Era muy angustiante.
Su mente era un completo desastre.
Independientemente de cómo se diga, Rachel sigue siendo su hermana, aunque no fue Rachel quien la trajo de vuelta de Ciudad Giseda.
De no haber sido por Rachel, no habría conocido a Viola Thompson.
Este es también el motivo por el que Delia no rompió completamente los lazos con Rachel.
Aparte de sus lazos de sangre, también estaba el asunto de una gracia salvadora.
Este era el último poco de dignidad que Delia le estaba dejando a Rachel.
Esperando que Rachel enmendara sus caminos de ahora en adelante.
Con estos pensamientos, Delia suspiró y tomó un sorbo del vino tinto sobre la mesa.
Ding-dong.
En ese momento, el timbre de la puerta sonó en el aire.
Delia dejó la copa y caminó para abrir la puerta.
—¡Hermana mayor!
La puerta se abrió, y no era otro que Noah Reed.
Noah le dio un gran abrazo a Delia.
Delia sonrió y preguntó:
—¿Qué te trae por aquí?
Noah respondió:
—Imaginé que me extrañabas, así que aquí estoy.
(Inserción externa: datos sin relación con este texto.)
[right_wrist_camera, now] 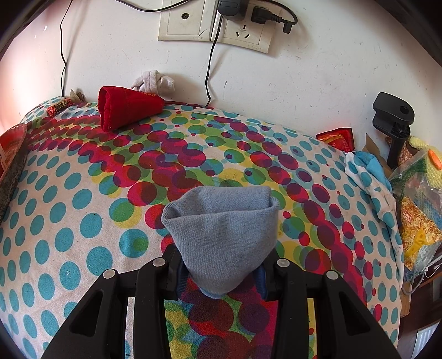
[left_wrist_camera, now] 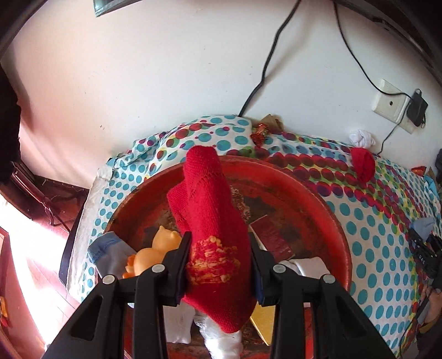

Estaban en medio de una relación apasionada.
Pegados el uno al otro como con pegamento.
—Además, traje barbacoa y cerveza —añadió Noah con una sonrisa—. Supuse que te apetecería beber ahora.
—Adivinaste bien —respondió Delia.
Noah se mostró orgulloso:
—¿Ves? ¿No soy inteligente, hermana mayor?
—¡Muy inteligente! —elogió Delia.
Noah entró con la barbacoa y la cerveza.
Delia llevó la comida a la barbacoa a la cocina para acomodarla en un plato.
El lugar donde vivía ahora se lo había encontrado Noah.
Un apartamento estándar para solteros.
Las decoraciones lujosas, acorde a su estatus como trabajadora de oficina, le quedaban bien a Delia.
Mientras ella estaba ocupada en la cocina, Noah se sentó en el sofá de la sala, encendiendo la televisión.